Priority groups identified to date include people at increased risk for severe COVID-19 (such as those with pre-existing conditions or advanced age) and essential workers, including health care personnel. It’s likely these groups will have first priority for vaccination, followed by the general public.

However, Rasmussen notes she is uncertain there is a clear plan “to ensure equitable access for marginalized communities disproportionately affected by the pandemic.” The pandemic is already highlighting racial disparities in access to testing, care, and treatment, and is consequently devastating Black and brown communities in the U.S. Vaccine access is likely to be another area fraught with inequality if there aren’t policies in place to counter these disparities.

Will enough people even use the vaccine?

Once the vaccine is eventually released, the natural next concern is: Will people get it?
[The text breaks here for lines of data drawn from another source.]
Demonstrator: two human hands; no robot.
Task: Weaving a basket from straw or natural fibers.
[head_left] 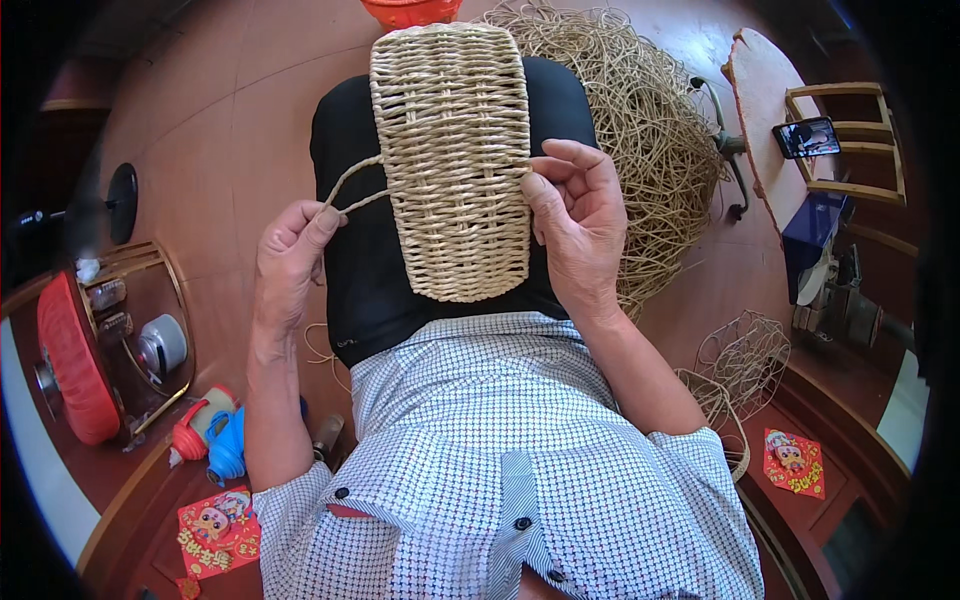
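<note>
A tan woven panel (pixel 452 120) rests lengthwise on dark-clothed legs (pixel 340 290), with a cord looping from its left edge. My left hand (pixel 298 245), left of the panel, pinches that cord (pixel 370 199) between thumb and finger. My right hand (pixel 577 225) holds the panel's right edge at about mid-height, thumb tip on the weave and index finger raised and bent; some of its fingertips are hidden.
A big heap of cord (pixel 650 140) lies behind and right, beside a table (pixel 760 80) with a phone (pixel 805 138) and a wooden chair (pixel 845 195). At left are a red-cushioned stool (pixel 75 355) and plastic bottles (pixel 225 445); a red tub (pixel 410 12) stands behind.
</note>
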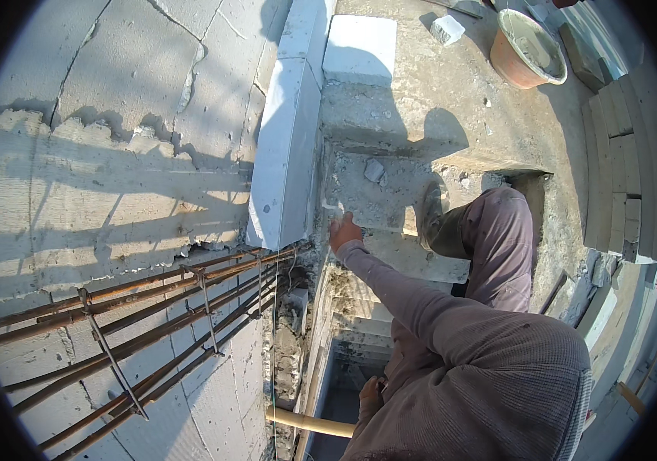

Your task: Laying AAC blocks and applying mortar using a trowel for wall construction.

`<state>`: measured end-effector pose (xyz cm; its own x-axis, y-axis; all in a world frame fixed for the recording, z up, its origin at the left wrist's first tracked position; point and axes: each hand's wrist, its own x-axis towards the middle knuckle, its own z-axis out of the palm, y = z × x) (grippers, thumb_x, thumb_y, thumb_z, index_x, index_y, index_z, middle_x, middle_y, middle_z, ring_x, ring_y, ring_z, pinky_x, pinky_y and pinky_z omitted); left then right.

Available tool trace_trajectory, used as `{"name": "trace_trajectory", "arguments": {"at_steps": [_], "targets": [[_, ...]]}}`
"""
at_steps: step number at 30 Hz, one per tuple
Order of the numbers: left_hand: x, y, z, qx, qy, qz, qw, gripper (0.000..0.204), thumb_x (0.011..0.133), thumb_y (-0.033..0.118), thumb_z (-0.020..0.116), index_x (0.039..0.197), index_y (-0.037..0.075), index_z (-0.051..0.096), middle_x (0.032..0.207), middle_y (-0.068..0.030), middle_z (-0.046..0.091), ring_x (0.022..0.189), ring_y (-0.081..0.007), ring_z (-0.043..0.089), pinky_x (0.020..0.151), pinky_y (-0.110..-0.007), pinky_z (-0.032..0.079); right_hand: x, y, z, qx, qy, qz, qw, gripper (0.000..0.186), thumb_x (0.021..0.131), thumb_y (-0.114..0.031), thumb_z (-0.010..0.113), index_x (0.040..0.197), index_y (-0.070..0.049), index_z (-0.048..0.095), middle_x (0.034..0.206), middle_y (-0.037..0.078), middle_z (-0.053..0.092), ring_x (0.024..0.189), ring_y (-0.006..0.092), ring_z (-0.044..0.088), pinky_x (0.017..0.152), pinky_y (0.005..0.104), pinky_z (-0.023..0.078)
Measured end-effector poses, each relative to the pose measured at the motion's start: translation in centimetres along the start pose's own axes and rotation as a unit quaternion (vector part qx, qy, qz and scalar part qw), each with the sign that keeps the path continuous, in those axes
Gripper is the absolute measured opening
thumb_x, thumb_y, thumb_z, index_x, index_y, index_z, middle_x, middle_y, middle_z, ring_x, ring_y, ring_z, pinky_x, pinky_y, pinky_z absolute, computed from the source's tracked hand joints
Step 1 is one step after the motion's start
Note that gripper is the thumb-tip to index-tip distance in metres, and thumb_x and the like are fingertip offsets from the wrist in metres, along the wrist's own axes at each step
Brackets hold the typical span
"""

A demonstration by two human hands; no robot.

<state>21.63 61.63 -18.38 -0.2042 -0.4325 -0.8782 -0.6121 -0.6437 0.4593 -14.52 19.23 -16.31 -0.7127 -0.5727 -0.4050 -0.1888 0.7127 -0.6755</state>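
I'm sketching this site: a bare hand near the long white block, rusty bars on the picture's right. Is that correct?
Not quite: the head view shows the rusty bars on the left. A bare hand is indeed near the long white block.

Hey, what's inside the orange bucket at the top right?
The orange bucket holds grey material, perhaps mortar; this covers the bottom, so its depth cannot be seen.

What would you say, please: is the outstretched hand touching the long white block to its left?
Apart. The head view shows a clear grey gap between the outstretched hand and the right edge of the long white block.
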Motion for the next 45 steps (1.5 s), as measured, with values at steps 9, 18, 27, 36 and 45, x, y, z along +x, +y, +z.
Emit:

The vast majority of public health experts who do infectious disease work day in and day out certainly will. “Assuming the vaccine meets the FDA’s standards for safety and efficacy and is supported by data, I will get the vaccine as soon as I am able, and so will my family. I’m not encouraging people to do something I wouldn’t do myself,” says Rasmussen.

Morrison urges trust in the scientists who are carrying out this research every day. “Scientists are doing their jobs, and honestly, I have not slept a full night since January trying to keep on top of everything,” she says. “Neither have other scientists who are committed to doing their best to get us out of this situation.”

With that said, studies have already suggested that hesitancy about this vaccine is high. A recent nationally representative Gallup news poll of 7,632 adults suggested that 35% of Americans would decline a coronavirus vaccine even if it were free and FDA-approved. Some misgivings may come from the framing of the race to the vaccine. Even though Dr. Fauci has clarified that, “Right now the FDA is not cutting corners, but they’re doing things in a much more rapid, expedited way,” the term “warp speed” can still make it seem as though the process will neglect safety in favor of speed. The fact that the U.S. government is making payments to COVID-19 vaccine manufacturers conditional on meeting certain timeline goals also appears to incentivize timing over safety.

“I worry a lot that Trump will pressure the FDA to issue an EUA [emergency use authorization] for a vaccine without evidence of efficacy,” says Rasmussen. She notes that, in the very worst-case scenario, the U.S. government releasing a vaccine to the public that doesn’t work or is not safe would be catastrophic, would result in millions of people being exposed to an infection they believe themselves protected against, and would undermine vaccine confidence and fuel anti-vaccine sentiment, which is already a big enough challenge to public health as it is.

How should we stay safe in the meantime?

While we’re all anxiously awaiting a safe, effective vaccine, we still need to continue protecting ourselves and our communities. Wash your hands frequently, and use hand sanitizer if you don’t have access to soap and water. Continue social distancing as much as possible (and take care of your mental health while you do): Minimize your trips outside your home, and wear a mask when you need to go out. Keep in mind that just because you’re attending a family gathering doesn’t mean you’re safe; these kinds of get-togethers are responsible for a number of outbreaks, so mask up and distance from anyone you don’t live with, even family.

Finally, unfortunately, a vaccine won’t be a panacea. If a vaccine is only 50% effective and only 70% of the population agrees to be vaccinated, that likely will not be high enough to reach herd immunity levels, meaning the virus can continue to circulate among communities. Because of this and the other issues I’ve explored above, Rasmussen urges people to manage their expectations, as tough as that may be. “When a vaccine is approved, it won’t be immediately available and it won’t immediately end the pandemic. We will likely have multiple vaccines that will take time to distribute, along with the time it will take to win hearts and minds for public health,” she says. “A vaccine will be the beginning of the end, but that end will be measured over months or even years, not days.”